The website, Feed the Frontlines, allows people to donate meals beginning at $25. The website states that it raised more than $49,000 of its $140,000 goal.
By opening one of his kitchens for deliveries, both donated and personal, he’s managed to keep most of the staff at one of his restaurants working. Still, he, like so many other restaurateurs, has had to lay off some employees.
“If we don’t get relief immediately, people will have loans out, some sort of cash advance deal, with banks, with merchants, they’re going to have to default,” Di Pietro said. “… Without any kind of production, our landscape is bound to completely change.”
The National Restaurant Association estimates that the industry employs more than 15 million people across the United States, and the organization said nearly half of those people could lose their jobs if the projected $225 billion decline in revenue over the next three months comes to fruition.
“This is something else that I thought would be helpful, not just for myself, but maybe to make everybody feel a little better.”
The vast majority of states, including New York, have mandated that restaurants close their dining rooms and only offer delivery or carry out to try and stop the spread of coronavirus.
Di Pietro said that by his estimation those numbers don’t seem unrealistic.
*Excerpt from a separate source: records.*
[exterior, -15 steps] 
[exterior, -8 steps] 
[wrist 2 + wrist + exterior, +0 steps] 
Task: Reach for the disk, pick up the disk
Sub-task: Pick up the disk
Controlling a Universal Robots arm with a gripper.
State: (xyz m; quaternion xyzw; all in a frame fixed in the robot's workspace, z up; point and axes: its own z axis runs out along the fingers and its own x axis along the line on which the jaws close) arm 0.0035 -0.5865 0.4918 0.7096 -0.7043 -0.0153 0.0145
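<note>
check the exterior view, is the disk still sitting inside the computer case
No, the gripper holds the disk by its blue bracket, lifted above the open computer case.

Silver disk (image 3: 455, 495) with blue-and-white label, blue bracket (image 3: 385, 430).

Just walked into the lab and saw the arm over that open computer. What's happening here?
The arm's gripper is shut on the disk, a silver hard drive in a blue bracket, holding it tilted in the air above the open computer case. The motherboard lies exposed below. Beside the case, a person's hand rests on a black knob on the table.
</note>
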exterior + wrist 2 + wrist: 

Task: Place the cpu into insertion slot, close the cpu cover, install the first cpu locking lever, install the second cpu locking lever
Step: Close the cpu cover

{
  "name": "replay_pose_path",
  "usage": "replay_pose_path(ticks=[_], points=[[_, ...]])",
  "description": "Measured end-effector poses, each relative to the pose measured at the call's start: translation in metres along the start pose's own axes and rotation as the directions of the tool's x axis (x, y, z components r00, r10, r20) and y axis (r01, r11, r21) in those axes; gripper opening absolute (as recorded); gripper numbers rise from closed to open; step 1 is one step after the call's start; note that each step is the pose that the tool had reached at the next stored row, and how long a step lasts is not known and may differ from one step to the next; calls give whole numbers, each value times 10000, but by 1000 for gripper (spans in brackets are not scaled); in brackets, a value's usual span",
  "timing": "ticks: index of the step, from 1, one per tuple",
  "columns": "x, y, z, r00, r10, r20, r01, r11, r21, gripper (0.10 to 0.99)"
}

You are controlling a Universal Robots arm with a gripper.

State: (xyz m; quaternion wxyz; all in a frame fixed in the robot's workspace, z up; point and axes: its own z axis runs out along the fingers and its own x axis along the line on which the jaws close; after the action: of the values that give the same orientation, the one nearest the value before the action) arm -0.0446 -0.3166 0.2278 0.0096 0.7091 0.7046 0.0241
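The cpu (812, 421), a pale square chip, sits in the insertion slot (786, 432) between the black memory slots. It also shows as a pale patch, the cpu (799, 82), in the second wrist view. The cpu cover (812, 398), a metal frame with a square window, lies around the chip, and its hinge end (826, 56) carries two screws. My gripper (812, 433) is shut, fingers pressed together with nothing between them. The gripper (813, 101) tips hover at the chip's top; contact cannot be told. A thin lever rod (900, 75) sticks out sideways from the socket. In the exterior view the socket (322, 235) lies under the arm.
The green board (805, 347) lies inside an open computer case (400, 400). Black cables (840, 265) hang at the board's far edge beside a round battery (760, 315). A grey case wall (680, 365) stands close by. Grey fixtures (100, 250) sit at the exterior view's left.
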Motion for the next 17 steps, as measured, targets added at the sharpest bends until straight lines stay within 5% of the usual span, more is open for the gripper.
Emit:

He’s had to lay off the majjority of his workforce, but he’s hopeful that’ll change as his donation program grows.
“My hope is again, to be as busy as I can so I can bring back everybody,” he said. “I have 90 percent of my workforce unemployed as of [March 16].”
So far, at least, it seems Di Pietro has been growing toward that goal while providing a bit of warmth and sustenance to the heroes this moment demands: frontline health care workers.
“This is something else that I thought would be helpful, not just for myself, but maybe to make everybody feel a little better,” Di Pietro said.